Static checks only prove code compiles. Functional verification proves code works — by starting the actual application, making real HTTP requests, and verifying observable behavior.
5.1 Design Verification Scenarios
Based on what changed, design 1-3 task-specific scenarios (see references/scenario-design-guide.md):
| Change Type | Scenarios to Design |
|---|---|
| New endpoint | Create success, validation error, persistence check |
| Modified endpoint | New behavior works, old behavior unchanged |
| New validation | Valid input accepted, invalid input rejected |
| Permission change | Authorized user succeeds, unauthorized user rejected |
| Bug fix | The specific bug is fixed |
5.2 Spawn Verifier Subagent
Agent(
description="Functional Verifier: [task-name]",
prompt="""
You are a Functional Verifier agent. Read the verifier guide at:
$SKILL_DIR/agents/verifier.md
## Task Context
- Project root: [absolute path]
- Task description: [what was implemented]

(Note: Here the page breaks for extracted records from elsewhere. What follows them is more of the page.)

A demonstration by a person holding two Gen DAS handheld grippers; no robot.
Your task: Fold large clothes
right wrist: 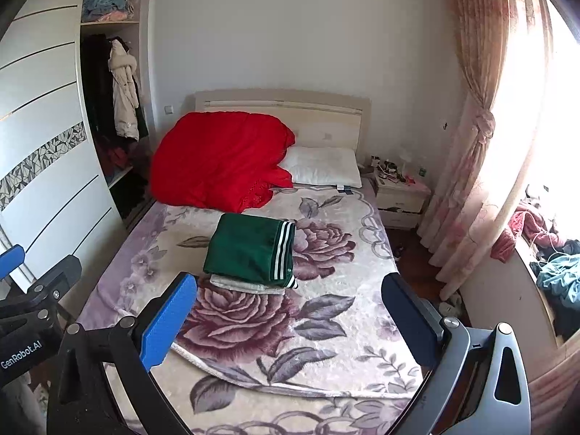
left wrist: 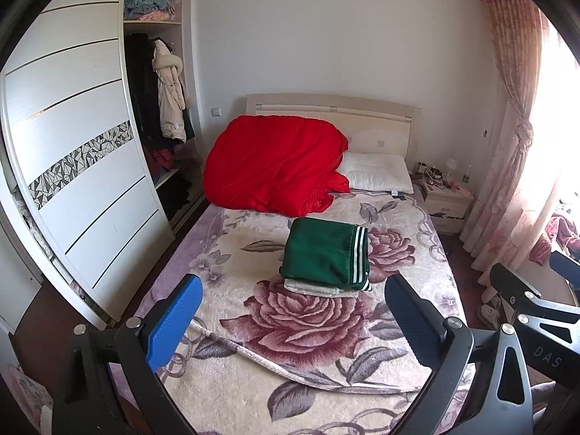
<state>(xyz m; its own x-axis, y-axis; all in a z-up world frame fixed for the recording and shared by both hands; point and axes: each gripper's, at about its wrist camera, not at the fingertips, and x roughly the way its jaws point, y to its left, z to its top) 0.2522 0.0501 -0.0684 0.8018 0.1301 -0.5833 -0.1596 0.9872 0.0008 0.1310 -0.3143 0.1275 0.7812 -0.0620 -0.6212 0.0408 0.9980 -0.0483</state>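
Observation:
A folded green garment with white stripes (left wrist: pixel 322 250) lies on a folded pale garment (left wrist: pixel 315 290) in the middle of the bed; both also show in the right wrist view, the green one (right wrist: pixel 250 250) above the pale one (right wrist: pixel 243 284). My left gripper (left wrist: pixel 293 320) is open and empty, held above the foot of the bed, well short of the stack. My right gripper (right wrist: pixel 290 320) is open and empty, beside the left one. The right gripper shows at the right edge of the left wrist view (left wrist: pixel 536 301).
The bed has a floral blanket (left wrist: pixel 297 326), a red quilt (left wrist: pixel 275 166) and a white pillow (left wrist: pixel 377 174) at the head. A wardrobe (left wrist: pixel 79 166) stands on the left. A nightstand (left wrist: pixel 446 199) and curtains (left wrist: pixel 514 137) are on the right.

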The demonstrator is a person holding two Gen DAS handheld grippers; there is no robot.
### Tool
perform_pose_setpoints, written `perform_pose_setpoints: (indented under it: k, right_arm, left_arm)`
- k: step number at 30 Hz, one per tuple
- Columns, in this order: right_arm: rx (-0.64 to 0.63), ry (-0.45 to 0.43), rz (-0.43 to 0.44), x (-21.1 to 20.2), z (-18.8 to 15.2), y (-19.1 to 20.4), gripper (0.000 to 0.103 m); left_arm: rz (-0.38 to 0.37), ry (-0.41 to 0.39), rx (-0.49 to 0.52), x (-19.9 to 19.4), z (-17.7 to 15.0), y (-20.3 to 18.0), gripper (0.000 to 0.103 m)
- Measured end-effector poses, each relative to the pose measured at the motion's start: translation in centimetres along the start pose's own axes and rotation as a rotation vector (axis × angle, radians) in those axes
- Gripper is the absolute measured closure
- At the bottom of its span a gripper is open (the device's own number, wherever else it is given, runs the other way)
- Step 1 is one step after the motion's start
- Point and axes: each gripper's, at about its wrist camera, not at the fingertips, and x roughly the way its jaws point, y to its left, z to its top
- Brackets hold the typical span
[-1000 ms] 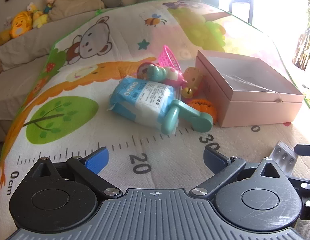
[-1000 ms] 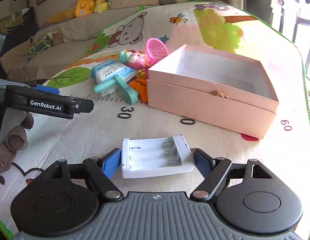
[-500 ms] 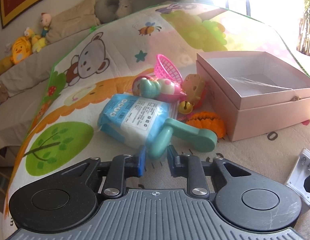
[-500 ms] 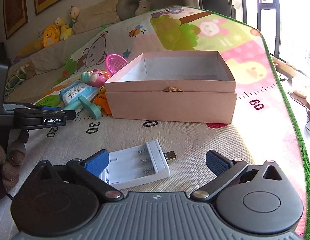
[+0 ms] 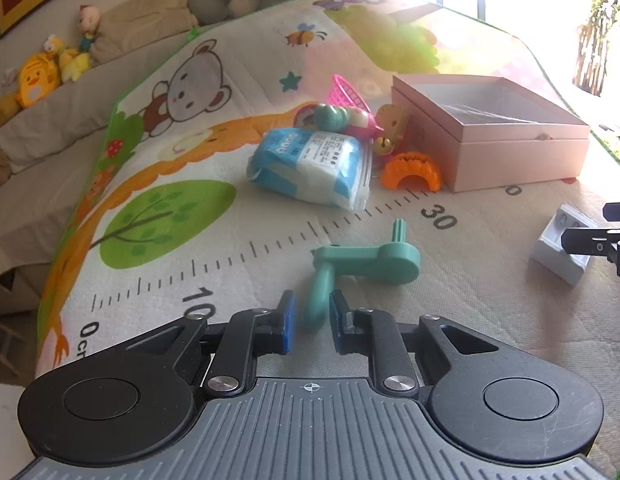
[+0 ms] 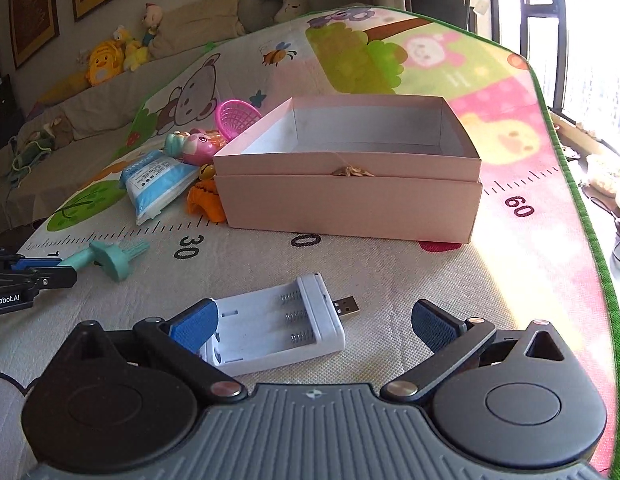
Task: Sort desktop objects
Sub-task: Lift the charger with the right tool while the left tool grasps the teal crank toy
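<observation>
My left gripper (image 5: 311,322) is shut on the handle of a teal toy crank (image 5: 365,262), held just over the play mat, away from the toy pile. The crank also shows in the right wrist view (image 6: 110,258). My right gripper (image 6: 313,324) is open. A white USB battery charger (image 6: 282,326) lies on the mat between its fingers, against the left finger and apart from the right one. It also shows in the left wrist view (image 5: 563,246). An open pink box (image 6: 349,188) stands behind it, also seen in the left wrist view (image 5: 489,140).
A blue tissue pack (image 5: 310,168), an orange arch toy (image 5: 411,170), a pink net scoop (image 5: 347,92) and small figure toys (image 5: 349,120) lie left of the box. Plush toys (image 5: 34,76) sit on a sofa behind. The mat's green edge (image 6: 581,216) runs along the right.
My left gripper closed on the teal crank and pulled it back out of the toy pile. My right gripper opened, and the charger now lies loose between its fingers.
</observation>
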Motion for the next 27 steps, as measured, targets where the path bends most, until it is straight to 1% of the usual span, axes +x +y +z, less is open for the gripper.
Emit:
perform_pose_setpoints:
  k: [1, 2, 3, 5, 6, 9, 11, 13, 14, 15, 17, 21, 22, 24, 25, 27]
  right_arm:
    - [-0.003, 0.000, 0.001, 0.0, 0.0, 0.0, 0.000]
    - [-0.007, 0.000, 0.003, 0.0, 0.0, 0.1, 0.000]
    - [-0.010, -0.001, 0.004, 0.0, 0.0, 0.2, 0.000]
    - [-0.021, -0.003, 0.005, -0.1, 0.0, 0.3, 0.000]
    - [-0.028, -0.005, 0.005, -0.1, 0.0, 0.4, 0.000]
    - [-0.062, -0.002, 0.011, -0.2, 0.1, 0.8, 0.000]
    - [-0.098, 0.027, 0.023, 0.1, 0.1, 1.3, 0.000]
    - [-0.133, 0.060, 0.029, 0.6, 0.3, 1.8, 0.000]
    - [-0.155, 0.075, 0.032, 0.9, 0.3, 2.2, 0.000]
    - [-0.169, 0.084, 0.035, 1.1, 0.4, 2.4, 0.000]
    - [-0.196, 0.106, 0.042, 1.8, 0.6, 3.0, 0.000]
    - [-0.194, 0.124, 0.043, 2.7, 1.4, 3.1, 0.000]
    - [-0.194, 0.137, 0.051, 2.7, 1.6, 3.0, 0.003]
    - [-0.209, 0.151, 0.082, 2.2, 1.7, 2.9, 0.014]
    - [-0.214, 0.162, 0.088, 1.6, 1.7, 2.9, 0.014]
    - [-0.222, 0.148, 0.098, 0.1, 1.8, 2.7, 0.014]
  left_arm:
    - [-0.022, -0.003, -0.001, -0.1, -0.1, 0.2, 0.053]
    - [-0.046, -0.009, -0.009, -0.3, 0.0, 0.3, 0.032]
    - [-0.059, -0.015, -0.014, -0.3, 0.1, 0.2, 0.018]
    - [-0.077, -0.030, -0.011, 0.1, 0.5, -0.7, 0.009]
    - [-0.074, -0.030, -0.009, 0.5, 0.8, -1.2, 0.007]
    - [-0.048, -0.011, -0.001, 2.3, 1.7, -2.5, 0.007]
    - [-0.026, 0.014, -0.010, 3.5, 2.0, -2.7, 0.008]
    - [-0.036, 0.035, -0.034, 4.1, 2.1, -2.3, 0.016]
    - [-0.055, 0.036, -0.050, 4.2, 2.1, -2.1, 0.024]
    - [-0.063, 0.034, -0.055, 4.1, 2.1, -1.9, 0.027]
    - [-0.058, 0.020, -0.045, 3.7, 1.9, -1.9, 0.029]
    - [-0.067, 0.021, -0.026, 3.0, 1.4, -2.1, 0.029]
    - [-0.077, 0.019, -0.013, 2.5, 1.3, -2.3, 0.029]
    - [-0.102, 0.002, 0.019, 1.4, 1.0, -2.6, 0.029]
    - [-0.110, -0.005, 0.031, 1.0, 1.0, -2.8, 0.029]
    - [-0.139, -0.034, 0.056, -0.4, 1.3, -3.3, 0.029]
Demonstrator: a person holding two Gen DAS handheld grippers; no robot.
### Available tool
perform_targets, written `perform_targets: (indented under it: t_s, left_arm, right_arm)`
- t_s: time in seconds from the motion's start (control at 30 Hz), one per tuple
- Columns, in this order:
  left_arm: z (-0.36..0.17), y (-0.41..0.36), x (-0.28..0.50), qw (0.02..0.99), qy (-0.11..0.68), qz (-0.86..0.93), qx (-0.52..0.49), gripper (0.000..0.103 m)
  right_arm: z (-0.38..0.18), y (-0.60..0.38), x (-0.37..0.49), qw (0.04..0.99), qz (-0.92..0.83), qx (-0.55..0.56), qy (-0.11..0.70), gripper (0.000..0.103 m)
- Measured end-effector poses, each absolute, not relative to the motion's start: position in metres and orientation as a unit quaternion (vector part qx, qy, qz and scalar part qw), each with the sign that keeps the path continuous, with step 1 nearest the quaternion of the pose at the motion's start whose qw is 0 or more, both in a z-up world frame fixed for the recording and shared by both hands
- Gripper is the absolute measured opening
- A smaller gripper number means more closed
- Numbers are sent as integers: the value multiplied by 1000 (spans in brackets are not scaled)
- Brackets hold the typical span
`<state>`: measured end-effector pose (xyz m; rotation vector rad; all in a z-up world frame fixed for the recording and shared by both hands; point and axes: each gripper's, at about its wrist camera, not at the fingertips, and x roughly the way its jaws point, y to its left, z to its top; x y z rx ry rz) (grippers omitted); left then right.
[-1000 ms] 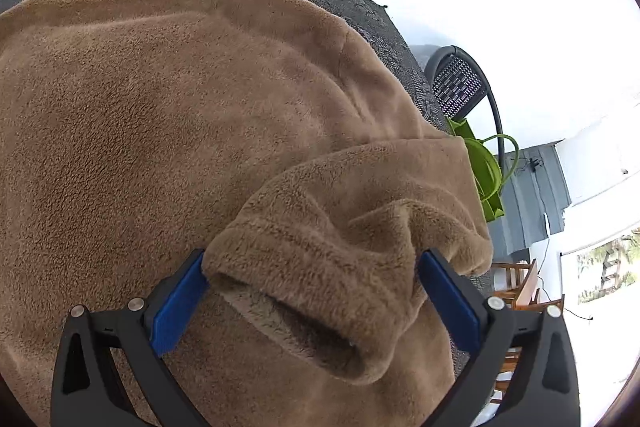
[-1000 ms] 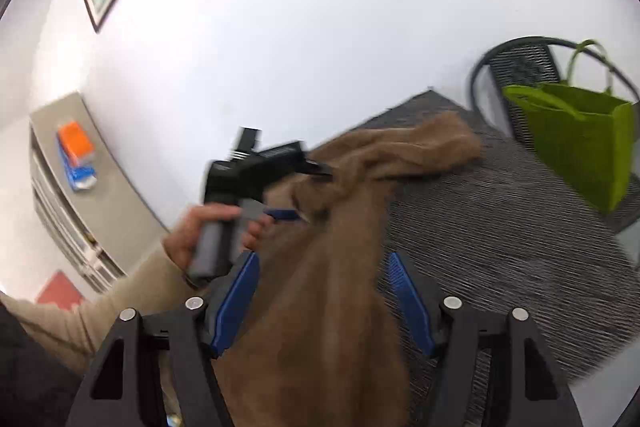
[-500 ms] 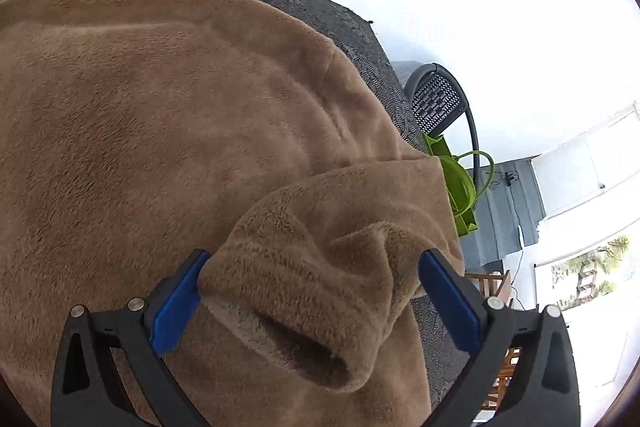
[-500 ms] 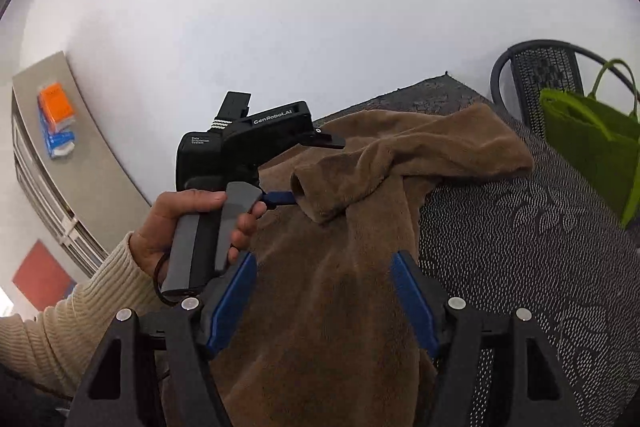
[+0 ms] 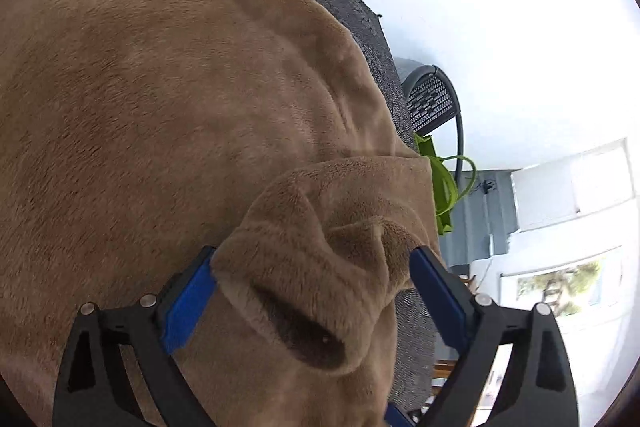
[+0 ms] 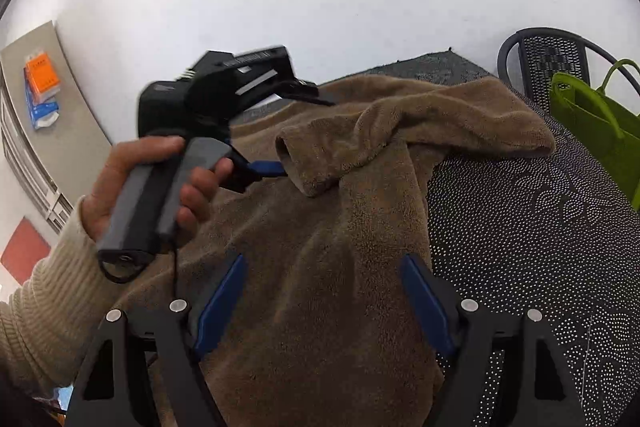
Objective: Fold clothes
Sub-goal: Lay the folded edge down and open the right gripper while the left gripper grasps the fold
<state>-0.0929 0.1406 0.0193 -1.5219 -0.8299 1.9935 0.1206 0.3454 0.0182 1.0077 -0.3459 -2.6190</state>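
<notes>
Between the spread blue pads of the left hand-held gripper sits the tubular cuff of a plush brown fleece garment, unpinched. Nearby, the right hand-held gripper gapes over fuzzy cloth spread across the dark dotted tabletop. Farther right: a lime bag, a woven black chair.

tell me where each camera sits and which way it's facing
Left wrist view: sits on the left gripper, looking down along its fingers at the sleeve cuff of the brown fleece sweater between the blue pads; only those fingers show.
Right wrist view: sits on the right gripper, looking across the sweater toward the white wall; its own fingers, plus the person's left hand holding the other gripper at the cuff.
Shared: the sweater and cuff, dark patterned table, green bag, black mesh chair.
</notes>
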Motion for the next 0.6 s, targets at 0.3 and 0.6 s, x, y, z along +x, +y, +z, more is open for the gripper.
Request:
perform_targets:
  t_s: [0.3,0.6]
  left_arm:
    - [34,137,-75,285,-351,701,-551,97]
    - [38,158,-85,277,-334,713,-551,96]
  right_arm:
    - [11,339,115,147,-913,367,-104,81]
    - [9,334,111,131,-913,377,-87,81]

- Files changed/created: [list]
## Environment Context (from environment.json if exists)
- Startup: [command], Readiness: [check config]
- Services: [databases, caches], Env Vars: [required vars]
## Scenarios to Verify
[your designed scenarios as JSON array]
## Your Responsibilities
1. Start the application server
2. Execute ALL scenarios
3. For each: verify behavior AND side effects with real HTTP requests
4. Stop the server cleanly
5. Save results to: harness/trace/verification-report.json
## Output Requirements
Your verification-report.json MUST include:
- server.started: true (prove you started the app)
- At least one scenario with request/response evidence
"""
)
5.3 Handle Verifier Result
| Result | Action |
|---|---|
pass |
Continue to Step 6 |
partial |
Fix failing scenarios related to task, log unrelated as warnings |
fail |
Return to Step 3 with fix instructions, max 2 retries, then escalate |
5.4 If Verification Cannot Run
If the application cannot be started (no server, library project, missing infrastructure), write a skip report:
mkdir -p harness/trace
cat > harness/trace/verification-report.json << 'EOF'
{
"overall_status": "skip",
"skip_reason": "[explain why: e.g., 'Library project with no runnable server', 'Missing required database']",
"server": {"started": false},
"task_specific_scenarios": [],
"summary": {"task_specific_total": 0, "task_specific_passed": 0, "pass_rate": 0}
}
EOF
Step 6: Record & Complete
Complete Task
python3 "$SKILL_DIR/scripts/task_state.py" complete \
--task-id "$TASK_ID" \
--summary "Completed: <overall summary>" \
--files-changed file1 file2 \
--files-created new_file \
--validation '{"build": "pass", "lint": "pass", "test": "pass"}' \
--lessons '["lesson1", "lesson2"]'
⚠ Completion Gate:
completechecks forharness/trace/verification-report.json. It rejects if:
- File is missing (Step 5 was skipped)
- Report lacks
server.startedor HTTP evidence (unlessoverall_status: "skip")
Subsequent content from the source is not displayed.